# 55 Gal Drum for UDS



## nokatch (Mar 24, 2009)

Does anyone know of a place in Houston where I can get a 55 gallon steel drum suitable for making a UDS? I sent an email out to a couple places but never got a response back. Any tips would also be appreciated as this will be my first one.

Thanks!


----------



## TomCat (Jan 6, 2006)

I've got one you can have. What part of Houston are you located.


----------



## Fishin' Frank (Jul 15, 2009)

There is a place just east of Mt. Belvieu... about 1 -2 miles east of the intersection at I-10 and Hiway 146 on the north side feeder road... This guy/business has 55 gal. drums that are used in his honey business... The name might be Hoyt Honey??????


----------



## nokatch (Mar 24, 2009)

TomCat... PM sent

Mont Belvieu is a little farther out than I would like to go but I may consider it if I have no options. Thanks


----------



## TomCat (Jan 6, 2006)

*uds*

I'm in Northwest Houston. If you come tomorrow I'll throw in some expanded metal.


----------



## bjones2571 (May 2, 2007)

The Honey place is called Honey Solutions, Located just east of 146 on the westbound side of I-10. There is nothing else over there, and he has stacks of barrels, so you cant miss it.
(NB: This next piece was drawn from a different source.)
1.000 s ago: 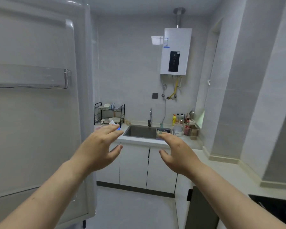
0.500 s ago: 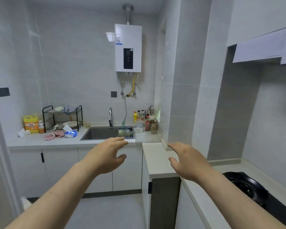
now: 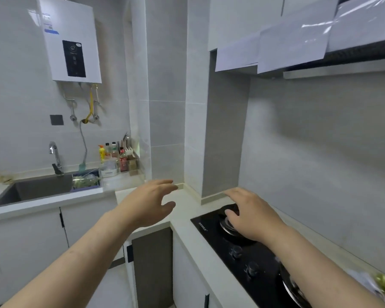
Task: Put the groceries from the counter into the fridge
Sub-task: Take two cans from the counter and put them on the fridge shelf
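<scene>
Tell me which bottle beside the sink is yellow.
The leftmost bottle, the one nearest the sink. Its body is yellow with an orange top; the other bottles look clear, dark or red.

Glossy black glass hob (image 3: 249, 252); matt pale counter (image 3: 187, 210); dull metal sink (image 3: 38, 190); shiny chrome tap (image 3: 53, 152).

Left hand (image 3: 151, 203) hovers spread over the white counter (image 3: 187, 202) at centre; right hand (image 3: 251, 215) spreads above the black gas hob (image 3: 211, 232) toward 5 o'clock; sink (image 3: 31, 190) at 9 o'clock.
</scene>
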`<action>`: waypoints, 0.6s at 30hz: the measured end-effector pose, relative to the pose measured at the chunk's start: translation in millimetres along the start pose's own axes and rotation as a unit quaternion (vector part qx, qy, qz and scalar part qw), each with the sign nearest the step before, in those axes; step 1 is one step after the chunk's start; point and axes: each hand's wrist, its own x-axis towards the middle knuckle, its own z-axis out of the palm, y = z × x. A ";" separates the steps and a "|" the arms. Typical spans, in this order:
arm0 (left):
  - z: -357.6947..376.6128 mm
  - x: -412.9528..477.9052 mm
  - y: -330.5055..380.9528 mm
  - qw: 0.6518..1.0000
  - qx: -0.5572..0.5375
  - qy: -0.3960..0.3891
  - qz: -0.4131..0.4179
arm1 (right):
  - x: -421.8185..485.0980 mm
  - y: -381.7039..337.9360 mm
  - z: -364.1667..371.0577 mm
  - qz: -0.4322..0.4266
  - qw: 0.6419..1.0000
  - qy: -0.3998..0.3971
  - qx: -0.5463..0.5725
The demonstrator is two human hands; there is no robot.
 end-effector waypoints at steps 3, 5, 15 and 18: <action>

I have barrels, but am looking for expanded metal. Anyone have suggestions? Also, I dont weld, anyone know of a shop that could build a fire basket for me?


----------



## JJGold1 (May 6, 2010)

bjones2571 said:


> The Honey place is called Honey Solutions, Located just east of 146 on the westbound side of I-10. There is nothing else over there, and he has stacks of barrels, so you cant miss it.
> 
> I have barrels, but am looking for expanded metal. Anyone have suggestions? Also, I dont weld, anyone know of a shop that could build a fire basket for me?
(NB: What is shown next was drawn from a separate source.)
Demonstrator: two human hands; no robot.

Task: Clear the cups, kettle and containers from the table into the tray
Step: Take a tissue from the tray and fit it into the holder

Are those barrels lined? I hate the thought of trying to burn/grind that liner out.


----------



## bjones2571 (May 2, 2007)

JJGold said:


> Are those barrels lined? I hate the thought of trying to burn/grind that liner out.
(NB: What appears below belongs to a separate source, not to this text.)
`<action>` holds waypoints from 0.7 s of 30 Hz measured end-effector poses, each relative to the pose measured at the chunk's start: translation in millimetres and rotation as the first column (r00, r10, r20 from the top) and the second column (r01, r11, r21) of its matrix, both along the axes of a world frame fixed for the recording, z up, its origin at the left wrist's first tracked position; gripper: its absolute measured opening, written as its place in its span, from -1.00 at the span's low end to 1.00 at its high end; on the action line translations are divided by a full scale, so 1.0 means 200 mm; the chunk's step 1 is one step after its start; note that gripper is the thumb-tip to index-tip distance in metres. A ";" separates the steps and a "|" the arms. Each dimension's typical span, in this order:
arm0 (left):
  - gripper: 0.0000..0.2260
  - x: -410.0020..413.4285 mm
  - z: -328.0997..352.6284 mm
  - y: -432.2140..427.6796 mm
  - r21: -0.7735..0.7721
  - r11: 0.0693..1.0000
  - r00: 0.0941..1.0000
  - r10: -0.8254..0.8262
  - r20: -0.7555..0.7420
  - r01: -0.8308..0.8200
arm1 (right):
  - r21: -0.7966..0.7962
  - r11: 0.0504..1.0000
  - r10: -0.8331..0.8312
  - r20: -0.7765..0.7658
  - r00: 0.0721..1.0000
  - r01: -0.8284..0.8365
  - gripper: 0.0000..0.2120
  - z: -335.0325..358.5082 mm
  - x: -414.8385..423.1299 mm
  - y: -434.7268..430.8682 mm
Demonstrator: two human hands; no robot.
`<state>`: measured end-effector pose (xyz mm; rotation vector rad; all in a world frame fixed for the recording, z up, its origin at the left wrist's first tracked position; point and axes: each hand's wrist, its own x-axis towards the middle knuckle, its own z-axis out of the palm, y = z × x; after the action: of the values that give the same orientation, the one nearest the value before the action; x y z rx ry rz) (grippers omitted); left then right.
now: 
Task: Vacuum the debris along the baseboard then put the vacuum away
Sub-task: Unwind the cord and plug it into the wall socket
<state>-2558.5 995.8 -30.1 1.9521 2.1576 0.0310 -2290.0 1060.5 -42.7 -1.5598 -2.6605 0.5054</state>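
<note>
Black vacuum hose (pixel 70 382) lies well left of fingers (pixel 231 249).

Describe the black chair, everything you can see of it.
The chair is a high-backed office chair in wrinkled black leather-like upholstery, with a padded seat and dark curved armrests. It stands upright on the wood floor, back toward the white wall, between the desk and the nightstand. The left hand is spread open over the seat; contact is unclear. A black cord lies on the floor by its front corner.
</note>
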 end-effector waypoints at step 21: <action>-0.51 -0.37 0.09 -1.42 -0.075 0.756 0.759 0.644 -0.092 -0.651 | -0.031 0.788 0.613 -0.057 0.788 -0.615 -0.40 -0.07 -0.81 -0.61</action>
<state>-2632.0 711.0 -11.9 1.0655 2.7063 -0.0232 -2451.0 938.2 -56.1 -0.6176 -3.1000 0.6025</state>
Yes, they are "food-safe" barrels so they are lined.


----------



## Pescados Locos Tony (Feb 6, 2007)

Burbank Barrel and Drum. You can buy them new and unlined, or already burned out


----------



## ITRIED (Sep 11, 2005)

Guess Burbank doesnt respond to emails also.. Guess I will call them and see what they have.. What can I expect for a new or used unlined barrel?


----------



## txslamonice (Aug 6, 2011)

Evans Farms Feed in Santa Fe off of highway 6 sells them, Thats where I got mine from.


----------



## ITRIED (Sep 11, 2005)

Ok thanks! Are they lined or unlined?


----------



## txslamonice (Aug 6, 2011)

They were lined, but I did two hot burns in them and it ate it off, no problems what so ever.


----------



## rugger (Jul 17, 2009)

If anyone has an extra one they'd like to get rid of for a price, please let me know!


----------



## ghbyram (Oct 27, 2006)

FYI ... I made a quick call to Burbank and was quoted $68 for a new unlined open head 55 gal steel drum.


----------



## ghbyram (Oct 27, 2006)

*update on burbank drum*

I've pretty much finished my UDS using a Burbank drum so thought I'd add my experience so far with their drum to this thread for others who might land on it. I'll start a thread on my build after seasoning and first cook which should be this weekend. It looks kick ***.

1. There is a white gasket in the lid which will need to be peeled off and adhesive cleaned. Mine was easy.

2. The drum has only a rust preventative coating on the inside. The guy at Burbank recommended burning it out and said it should burn out no problem. I was reasonably confident that the coating was adequately burned off the main inside body of the drum. In addition the burnout pretty much took care of all external paint except towards the very bottom of the sides and on the actual bottom of the drum. I wasn't so confident that the rust preventative coating was well burnt from the lid. My burnout approach for the lid was to offset it over the top during burn out and rotate every once in a while. I didn't lay it on there when the fire was really roaring as I didn't want to warp the lid and lose a great seal. So why wasn't I confident the coating was burned off the lid? the outside paint was still solid indicating to me it didn't get THAT hot and also because the inside of the lid just looked smoky vs. the drum sides which I could clearly see bare metal. Also, after a soapy washout the inside of the lid did not rust after sitting for a few days (the inside drum walls did). Given I wasn't confident with how burned out it was - I went ahead and got the whole thing sand blasted. If I do this again, step 1 will be sand blasting. Despite being careful to not overheat, the lid ended up warping a little - which ****** me off because it sealed air tight before burn out.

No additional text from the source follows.